■ Try it:
What you return must match the data below exactly, minus any pictures.
**** Input data ****
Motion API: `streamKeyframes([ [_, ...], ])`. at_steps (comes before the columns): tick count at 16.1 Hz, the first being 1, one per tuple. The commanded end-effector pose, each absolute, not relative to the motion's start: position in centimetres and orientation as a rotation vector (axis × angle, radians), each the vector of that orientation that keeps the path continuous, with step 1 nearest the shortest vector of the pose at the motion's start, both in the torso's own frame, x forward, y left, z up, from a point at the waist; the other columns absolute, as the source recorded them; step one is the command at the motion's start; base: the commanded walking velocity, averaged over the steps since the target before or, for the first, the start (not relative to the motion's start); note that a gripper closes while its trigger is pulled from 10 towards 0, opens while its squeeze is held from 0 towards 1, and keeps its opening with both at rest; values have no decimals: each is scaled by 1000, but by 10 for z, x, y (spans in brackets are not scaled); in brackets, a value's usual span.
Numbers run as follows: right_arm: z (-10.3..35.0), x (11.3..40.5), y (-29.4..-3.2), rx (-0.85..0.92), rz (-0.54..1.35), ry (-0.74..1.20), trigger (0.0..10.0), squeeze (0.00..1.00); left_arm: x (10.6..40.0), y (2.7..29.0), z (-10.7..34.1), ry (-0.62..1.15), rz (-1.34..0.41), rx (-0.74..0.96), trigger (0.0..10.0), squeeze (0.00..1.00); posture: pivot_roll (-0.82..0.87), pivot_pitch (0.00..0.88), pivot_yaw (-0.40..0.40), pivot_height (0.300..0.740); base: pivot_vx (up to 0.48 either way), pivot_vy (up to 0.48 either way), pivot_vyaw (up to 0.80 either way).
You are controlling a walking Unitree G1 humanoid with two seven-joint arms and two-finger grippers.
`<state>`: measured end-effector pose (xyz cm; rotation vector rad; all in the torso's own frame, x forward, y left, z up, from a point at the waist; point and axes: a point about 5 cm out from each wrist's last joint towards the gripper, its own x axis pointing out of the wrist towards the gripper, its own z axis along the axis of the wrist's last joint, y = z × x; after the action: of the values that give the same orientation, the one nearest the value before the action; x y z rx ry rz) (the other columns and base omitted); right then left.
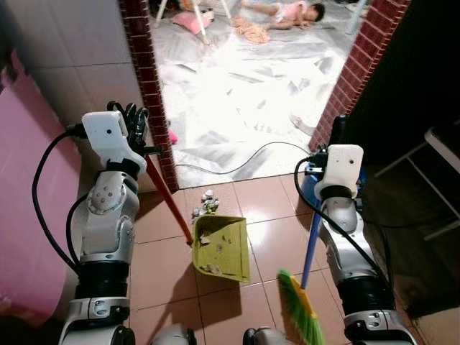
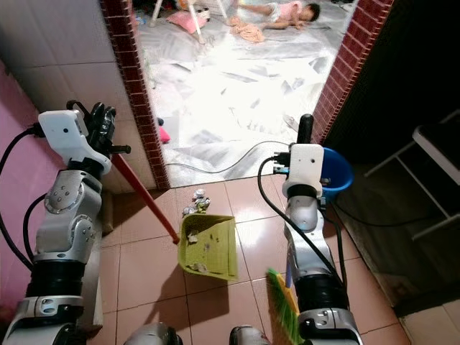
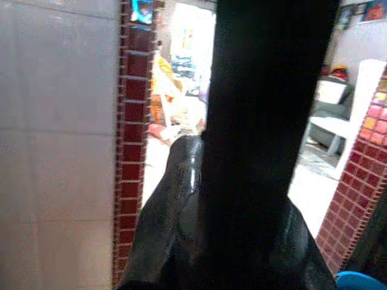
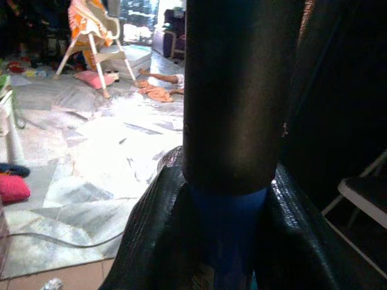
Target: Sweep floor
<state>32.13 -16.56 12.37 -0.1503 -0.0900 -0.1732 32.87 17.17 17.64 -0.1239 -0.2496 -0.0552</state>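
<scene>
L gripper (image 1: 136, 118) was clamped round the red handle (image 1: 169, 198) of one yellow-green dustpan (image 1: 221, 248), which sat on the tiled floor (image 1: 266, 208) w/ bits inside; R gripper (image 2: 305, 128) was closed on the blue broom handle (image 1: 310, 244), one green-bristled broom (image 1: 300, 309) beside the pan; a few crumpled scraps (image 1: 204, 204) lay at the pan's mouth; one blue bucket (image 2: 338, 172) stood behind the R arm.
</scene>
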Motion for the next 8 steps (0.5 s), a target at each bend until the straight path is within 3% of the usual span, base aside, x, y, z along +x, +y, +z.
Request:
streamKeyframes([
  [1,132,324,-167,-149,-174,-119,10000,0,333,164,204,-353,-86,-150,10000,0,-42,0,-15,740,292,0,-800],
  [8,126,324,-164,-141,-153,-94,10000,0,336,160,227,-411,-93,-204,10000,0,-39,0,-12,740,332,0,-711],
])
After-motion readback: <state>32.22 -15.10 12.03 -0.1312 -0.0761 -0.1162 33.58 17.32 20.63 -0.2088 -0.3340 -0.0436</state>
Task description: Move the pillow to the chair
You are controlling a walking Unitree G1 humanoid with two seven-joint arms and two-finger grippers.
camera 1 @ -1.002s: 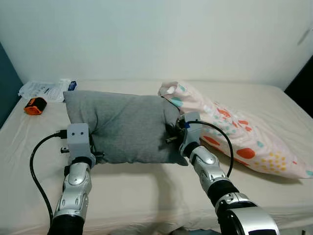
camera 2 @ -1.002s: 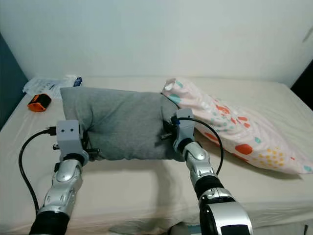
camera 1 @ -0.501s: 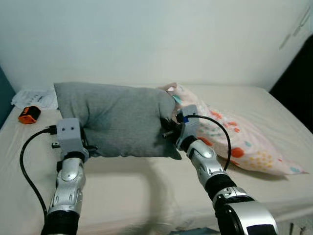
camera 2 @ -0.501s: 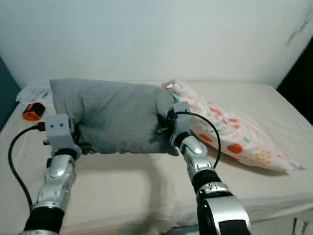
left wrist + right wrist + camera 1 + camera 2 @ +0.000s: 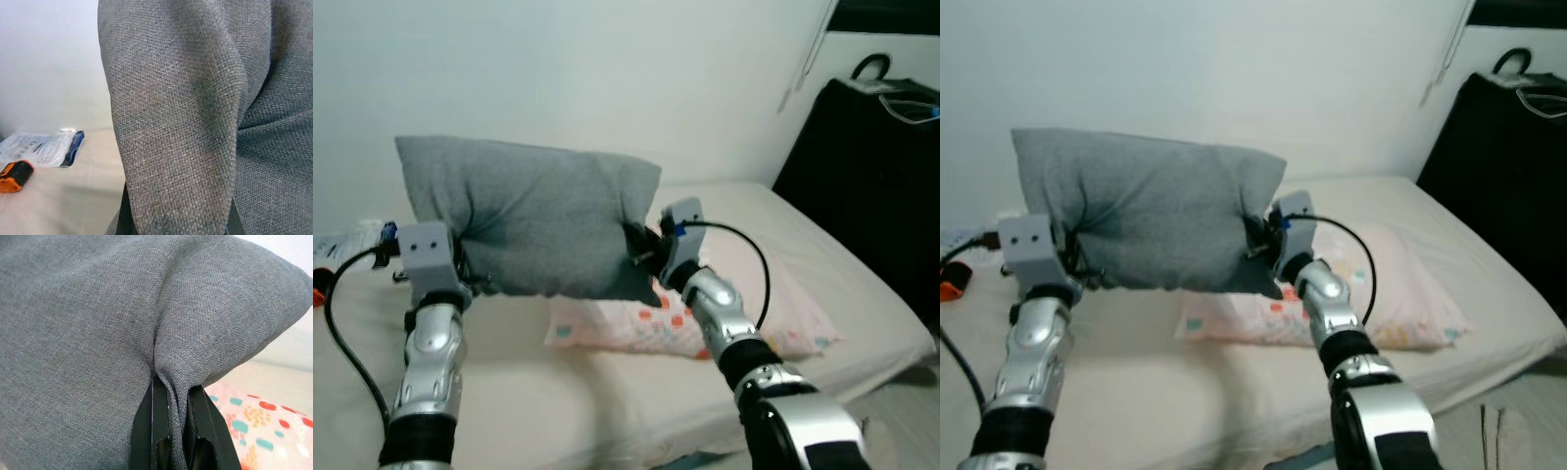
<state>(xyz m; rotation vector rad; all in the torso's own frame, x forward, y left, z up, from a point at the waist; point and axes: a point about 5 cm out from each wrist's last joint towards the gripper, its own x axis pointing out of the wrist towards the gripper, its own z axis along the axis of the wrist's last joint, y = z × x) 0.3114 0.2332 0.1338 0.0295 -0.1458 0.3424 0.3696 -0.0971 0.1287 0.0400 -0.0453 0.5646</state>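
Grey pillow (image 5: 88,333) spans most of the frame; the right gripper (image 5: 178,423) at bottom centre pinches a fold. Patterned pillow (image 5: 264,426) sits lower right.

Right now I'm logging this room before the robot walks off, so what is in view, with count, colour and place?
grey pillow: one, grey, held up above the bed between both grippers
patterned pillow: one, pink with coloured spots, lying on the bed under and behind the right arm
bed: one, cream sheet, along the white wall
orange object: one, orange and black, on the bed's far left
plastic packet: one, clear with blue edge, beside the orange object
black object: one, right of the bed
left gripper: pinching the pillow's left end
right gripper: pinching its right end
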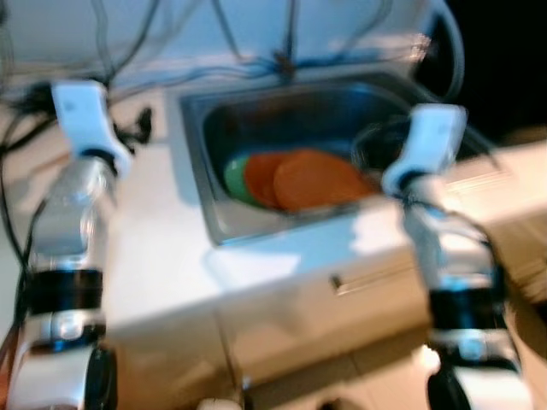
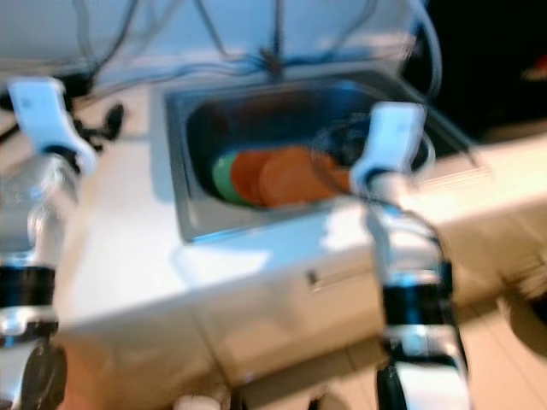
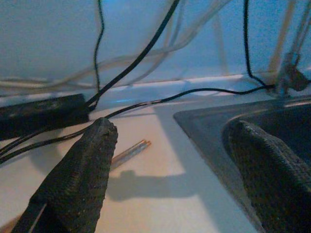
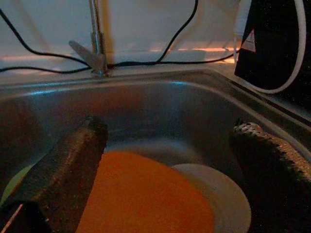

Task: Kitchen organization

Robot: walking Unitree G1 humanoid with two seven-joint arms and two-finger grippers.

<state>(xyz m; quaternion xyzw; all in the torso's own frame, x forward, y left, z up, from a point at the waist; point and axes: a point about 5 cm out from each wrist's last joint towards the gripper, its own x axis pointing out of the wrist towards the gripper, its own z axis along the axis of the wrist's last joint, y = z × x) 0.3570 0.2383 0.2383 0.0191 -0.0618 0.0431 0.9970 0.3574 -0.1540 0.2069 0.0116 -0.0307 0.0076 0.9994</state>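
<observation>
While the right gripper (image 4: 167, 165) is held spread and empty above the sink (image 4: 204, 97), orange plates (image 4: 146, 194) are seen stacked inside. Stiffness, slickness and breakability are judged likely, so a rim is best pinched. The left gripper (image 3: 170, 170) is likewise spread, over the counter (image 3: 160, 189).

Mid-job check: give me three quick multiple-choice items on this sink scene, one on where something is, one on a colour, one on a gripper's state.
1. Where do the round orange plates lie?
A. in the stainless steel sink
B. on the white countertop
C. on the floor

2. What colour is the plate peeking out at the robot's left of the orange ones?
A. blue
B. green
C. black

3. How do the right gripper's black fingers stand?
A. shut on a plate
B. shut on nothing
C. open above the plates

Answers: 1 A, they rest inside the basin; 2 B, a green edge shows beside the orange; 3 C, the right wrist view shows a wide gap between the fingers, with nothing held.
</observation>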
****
■ Written answer:
Motion API: `streamKeyframes([ [_, ...], ])`. at_steps (comes before the columns): tick count at 16.1 Hz, the first being 1, one per tuple. The commanded end-effector pose, each absolute, not relative to the motion's start: position in centimetres and orientation as a rotation vector (axis × angle, radians), each the vector of that orientation that keeps the path continuous, with step 1 nearest the shortest vector of the pose at the motion's start, both in the torso's own frame, x forward, y left, z up, from a point at the waist; the other columns absolute, as the source recorded them; step one is the command at the motion's start; base: the commanded walking velocity, averaged over the steps since the target before or, for the first, the start (not relative to the motion's start); note that a gripper closes while its trigger is pulled from 10 towards 0, opens while its squeeze is held from 0 towards 1, and keeps its opening with both at rest; values have no decimals: each is scaled by 1000, but by 10 for z, x, y (spans in brackets are not scaled); in brackets, a value's usual span.
Numbers run as follows: right_arm: z (-10.3..35.0), x (11.3..40.5), y (-29.4..-3.2), rx (-0.85..0.92), rz (-0.54..1.35), ry (-0.74..1.20), trigger (0.0..10.0), squeeze (0.00..1.00); left_arm: x (10.6..40.0), y (2.7..29.0), z (-10.7..34.1), ry (-0.62..1.15), rz (-1.34..0.41), rx (-0.74..0.96), trigger (0.0..10.0), squeeze (0.00..1.00); posture: pivot_roll (-0.82..0.87), pivot_pitch (0.00..0.88), pivot_yaw (-0.40..0.40), pivot_height (0.300..0.740); base: pivot_vx (up to 0.48 either way), pivot_vy (up to 0.48 either way), pivot_vyaw (up to 0.80 either way).
You are controlling a walking Unitree G1 humanoid with two seven-joint arms and two-finger grippers.
`<state>`: measured end-effector pose (xyz cm; rotation vector rad; all in the torso's own frame, x forward, y left, z up, from a point at the waist; point and axes: a point about 5 cm out from each wrist's last joint towards the gripper, its own x axis pointing out of the wrist towards the gripper, its own z axis along the axis of the wrist's last joint, y = z × x; after the action: of the values that give the same orientation, the one nearest the value before the action; x y z rx ry rz) (the other columns and base omitted); right then left.
Target: Sweep floor
<state>32.13 -16.56 12.37 -0.1503 -0.0900 -0.1732 32.87 17.17 17.64 -0.1239 -0.2496 -0.0552</state>
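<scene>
L gripper (image 1: 136, 118) was clamped round the red handle (image 1: 169, 198) of one yellow-green dustpan (image 1: 221, 248), which sat on the tiled floor (image 1: 266, 208) w/ bits inside; R gripper (image 2: 305, 128) was closed on the blue broom handle (image 1: 310, 244), one green-bristled broom (image 1: 300, 309) beside the pan; a few crumpled scraps (image 1: 204, 204) lay at the pan's mouth; one blue bucket (image 2: 338, 172) stood behind the R arm.
</scene>
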Motion for the next 8 steps (0.5 s), a target at each bend until the straight path is within 3% of the usual span, base aside, x, y, z along +x, +y, +z.
Request:
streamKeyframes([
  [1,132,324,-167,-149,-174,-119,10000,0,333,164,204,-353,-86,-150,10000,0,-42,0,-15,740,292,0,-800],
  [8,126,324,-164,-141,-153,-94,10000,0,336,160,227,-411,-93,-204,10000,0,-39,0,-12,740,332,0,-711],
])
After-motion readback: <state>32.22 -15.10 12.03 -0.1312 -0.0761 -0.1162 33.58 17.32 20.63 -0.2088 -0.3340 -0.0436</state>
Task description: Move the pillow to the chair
You are controlling a walking Unitree G1 humanoid with two seven-joint arms and two-finger grippers.
camera 1 @ -1.002s: 
camera 2 @ -1.002s: 
camera 1 @ -0.501s: 
camera 2 @ -0.501s: 
left wrist + right wrist + camera 1 + camera 2 @ +0.000s: 
<state>(xyz m; rotation vector rad; all in the torso's own frame, x forward, y left, z up, from a point at the waist; point and axes: a point about 5 cm out from each wrist's last joint towards the gripper, its own x axis pointing out of the wrist towards the gripper, its own z axis along the axis of the wrist's last joint, y = z × x) 0.3114 0.2332 0.1338 0.0295 -0.1458 0.3424 0.3696 -0.0971 0.1287 0.0400 -0.0453 0.5646</state>
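Grey pillow (image 5: 88,333) spans most of the frame; the right gripper (image 5: 178,423) at bottom centre pinches a fold. Patterned pillow (image 5: 264,426) sits lower right.

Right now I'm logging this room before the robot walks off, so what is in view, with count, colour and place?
grey pillow: one, grey, held up above the bed between both grippers
patterned pillow: one, pink with coloured spots, lying on the bed under and behind the right arm
bed: one, cream sheet, along the white wall
orange object: one, orange and black, on the bed's far left
plastic packet: one, clear with blue edge, beside the orange object
black object: one, right of the bed
left gripper: pinching the pillow's left end
right gripper: pinching its right end
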
Task: Kitchen organization

Robot: walking Unitree G1 humanoid with two seven-joint arms and two-finger grippers.

<state>(xyz m; quaternion xyzw; all in the torso's own frame, x forward, y left, z up, from a point at the waist; point and axes: a point about 5 cm out from each wrist's last joint towards the gripper, its own x axis pointing out of the wrist towards the gripper, its own z axis along the axis of the wrist's last joint, y = z × x) 0.3570 0.2383 0.2383 0.0191 -0.0618 0.0431 0.9970 0.3574 -0.1540 0.2069 0.0116 -0.0307 0.0076 0.9994</state>
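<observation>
While the right gripper (image 4: 167, 165) is held spread and empty above the sink (image 4: 204, 97), orange plates (image 4: 146, 194) are seen stacked inside. Stiffness, slickness and breakability are judged likely, so a rim is best pinched. The left gripper (image 3: 170, 170) is likewise spread, over the counter (image 3: 160, 189).

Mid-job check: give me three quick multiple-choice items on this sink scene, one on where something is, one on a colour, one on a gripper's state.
1. Where do the round orange plates lie?
A. in the stainless steel sink
B. on the white countertop
C. on the floor

2. What colour is the plate peeking out at the robot's left of the orange ones?
A. blue
B. green
C. black

3. How do the right gripper's black fingers stand?
A. shut on a plate
B. shut on nothing
C. open above the plates

Answers: 1 A, they rest inside the basin; 2 B, a green edge shows beside the orange; 3 C, the right wrist view shows a wide gap between the fingers, with nothing held.
</observation>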

The answer has been written out completely.